• _Dataset content_
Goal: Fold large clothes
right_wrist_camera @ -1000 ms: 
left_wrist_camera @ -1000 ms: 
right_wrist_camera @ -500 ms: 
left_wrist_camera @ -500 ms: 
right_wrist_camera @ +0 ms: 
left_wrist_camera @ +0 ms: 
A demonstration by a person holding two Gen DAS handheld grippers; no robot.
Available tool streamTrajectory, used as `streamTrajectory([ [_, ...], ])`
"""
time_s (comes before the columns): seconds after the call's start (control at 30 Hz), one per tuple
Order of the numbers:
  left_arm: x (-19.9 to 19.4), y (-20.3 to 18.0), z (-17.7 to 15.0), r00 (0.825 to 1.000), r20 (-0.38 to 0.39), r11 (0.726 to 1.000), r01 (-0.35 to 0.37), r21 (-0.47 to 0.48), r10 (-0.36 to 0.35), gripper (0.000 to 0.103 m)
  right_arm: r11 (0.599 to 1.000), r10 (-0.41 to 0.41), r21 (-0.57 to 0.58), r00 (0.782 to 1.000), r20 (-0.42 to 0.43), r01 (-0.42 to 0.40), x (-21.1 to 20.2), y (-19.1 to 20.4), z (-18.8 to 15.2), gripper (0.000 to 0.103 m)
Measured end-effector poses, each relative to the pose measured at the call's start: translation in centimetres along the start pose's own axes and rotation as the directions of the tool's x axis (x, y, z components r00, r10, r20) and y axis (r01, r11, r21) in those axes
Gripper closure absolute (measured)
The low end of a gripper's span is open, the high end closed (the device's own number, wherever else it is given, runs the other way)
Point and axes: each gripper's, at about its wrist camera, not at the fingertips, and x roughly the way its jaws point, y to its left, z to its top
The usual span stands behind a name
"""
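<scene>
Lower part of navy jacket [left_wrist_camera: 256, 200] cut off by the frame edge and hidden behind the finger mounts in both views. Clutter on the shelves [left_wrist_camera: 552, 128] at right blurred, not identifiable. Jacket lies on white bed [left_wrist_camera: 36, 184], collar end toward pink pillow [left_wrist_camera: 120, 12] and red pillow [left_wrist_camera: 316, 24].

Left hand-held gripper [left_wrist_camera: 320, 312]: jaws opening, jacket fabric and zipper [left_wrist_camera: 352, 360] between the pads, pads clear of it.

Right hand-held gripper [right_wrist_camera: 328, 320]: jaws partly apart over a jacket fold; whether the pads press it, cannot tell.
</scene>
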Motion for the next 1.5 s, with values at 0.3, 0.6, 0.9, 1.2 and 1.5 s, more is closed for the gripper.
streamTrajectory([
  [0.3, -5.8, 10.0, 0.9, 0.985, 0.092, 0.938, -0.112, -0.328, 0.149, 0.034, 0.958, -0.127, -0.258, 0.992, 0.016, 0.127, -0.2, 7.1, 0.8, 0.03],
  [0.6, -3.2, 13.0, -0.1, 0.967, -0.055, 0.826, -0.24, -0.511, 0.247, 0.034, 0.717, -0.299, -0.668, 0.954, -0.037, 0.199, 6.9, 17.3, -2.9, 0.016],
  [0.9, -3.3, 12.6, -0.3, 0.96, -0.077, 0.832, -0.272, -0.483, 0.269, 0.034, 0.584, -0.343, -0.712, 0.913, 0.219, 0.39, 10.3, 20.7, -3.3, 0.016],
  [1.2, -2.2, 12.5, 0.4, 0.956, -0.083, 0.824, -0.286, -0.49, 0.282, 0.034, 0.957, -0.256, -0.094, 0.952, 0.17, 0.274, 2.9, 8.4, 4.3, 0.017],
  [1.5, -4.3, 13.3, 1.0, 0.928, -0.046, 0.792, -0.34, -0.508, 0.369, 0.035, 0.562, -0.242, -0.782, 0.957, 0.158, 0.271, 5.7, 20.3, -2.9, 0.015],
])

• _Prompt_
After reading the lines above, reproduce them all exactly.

• _Solution to this problem_
Goal: Fold large clothes
right_wrist_camera @ -1000 ms: 
left_wrist_camera @ -1000 ms: 
right_wrist_camera @ -500 ms: 
left_wrist_camera @ -500 ms: 
right_wrist_camera @ +0 ms: 
left_wrist_camera @ +0 ms: 
A demonstration by a person holding two Gen DAS handheld grippers; no robot.
Available tool streamTrajectory, used as `streamTrajectory([ [_, ...], ])`
"""
time_s (comes before the columns): seconds after the call's start (control at 30 Hz), one per tuple
Order of the numbers:
  left_arm: x (-19.9 to 19.4), y (-20.3 to 18.0), z (-17.7 to 15.0), r00 (0.825 to 1.000), r20 (-0.38 to 0.39), r11 (0.726 to 1.000), r01 (-0.35 to 0.37), r21 (-0.47 to 0.48), r10 (-0.36 to 0.35), gripper (0.000 to 0.103 m)
  right_arm: r11 (0.599 to 1.000), r10 (-0.41 to 0.41), r21 (-0.57 to 0.58), r00 (0.782 to 1.000), r20 (-0.42 to 0.43), r01 (-0.42 to 0.40), x (-21.1 to 20.2), y (-19.1 to 20.4), z (-18.8 to 15.2), gripper (0.000 to 0.103 m)
Measured end-effector poses, each relative to the pose measured at the call's start: translation in centimetres along the start pose's own axes and rotation as the directions of the tool's x axis (x, y, z components r00, r10, r20) and y axis (r01, r11, r21) in those axes
Gripper closure absolute (measured)
The low end of a gripper's span is open, the high end closed (the device's own number, wherever else it is given, runs the other way)
Point and axes: each gripper's, at about its wrist camera, not at the fingertips, and x roughly the way its jaws point, y to its left, z to its top
The usual span stands behind a name
"""
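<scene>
Lower part of navy jacket [left_wrist_camera: 256, 200] cut off by the frame edge and hidden behind the finger mounts in both views. Clutter on the shelves [left_wrist_camera: 552, 128] at right blurred, not identifiable. Jacket lies on white bed [left_wrist_camera: 36, 184], collar end toward pink pillow [left_wrist_camera: 120, 12] and red pillow [left_wrist_camera: 316, 24].

Left hand-held gripper [left_wrist_camera: 320, 312]: jaws opening, jacket fabric and zipper [left_wrist_camera: 352, 360] between the pads, pads clear of it.

Right hand-held gripper [right_wrist_camera: 328, 320]: jaws partly apart over a jacket fold; whether the pads press it, cannot tell.
</scene>
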Motion for the next 1.5 s, with values at 0.3, 0.6, 0.9, 1.2 and 1.5 s, more is closed for the gripper.
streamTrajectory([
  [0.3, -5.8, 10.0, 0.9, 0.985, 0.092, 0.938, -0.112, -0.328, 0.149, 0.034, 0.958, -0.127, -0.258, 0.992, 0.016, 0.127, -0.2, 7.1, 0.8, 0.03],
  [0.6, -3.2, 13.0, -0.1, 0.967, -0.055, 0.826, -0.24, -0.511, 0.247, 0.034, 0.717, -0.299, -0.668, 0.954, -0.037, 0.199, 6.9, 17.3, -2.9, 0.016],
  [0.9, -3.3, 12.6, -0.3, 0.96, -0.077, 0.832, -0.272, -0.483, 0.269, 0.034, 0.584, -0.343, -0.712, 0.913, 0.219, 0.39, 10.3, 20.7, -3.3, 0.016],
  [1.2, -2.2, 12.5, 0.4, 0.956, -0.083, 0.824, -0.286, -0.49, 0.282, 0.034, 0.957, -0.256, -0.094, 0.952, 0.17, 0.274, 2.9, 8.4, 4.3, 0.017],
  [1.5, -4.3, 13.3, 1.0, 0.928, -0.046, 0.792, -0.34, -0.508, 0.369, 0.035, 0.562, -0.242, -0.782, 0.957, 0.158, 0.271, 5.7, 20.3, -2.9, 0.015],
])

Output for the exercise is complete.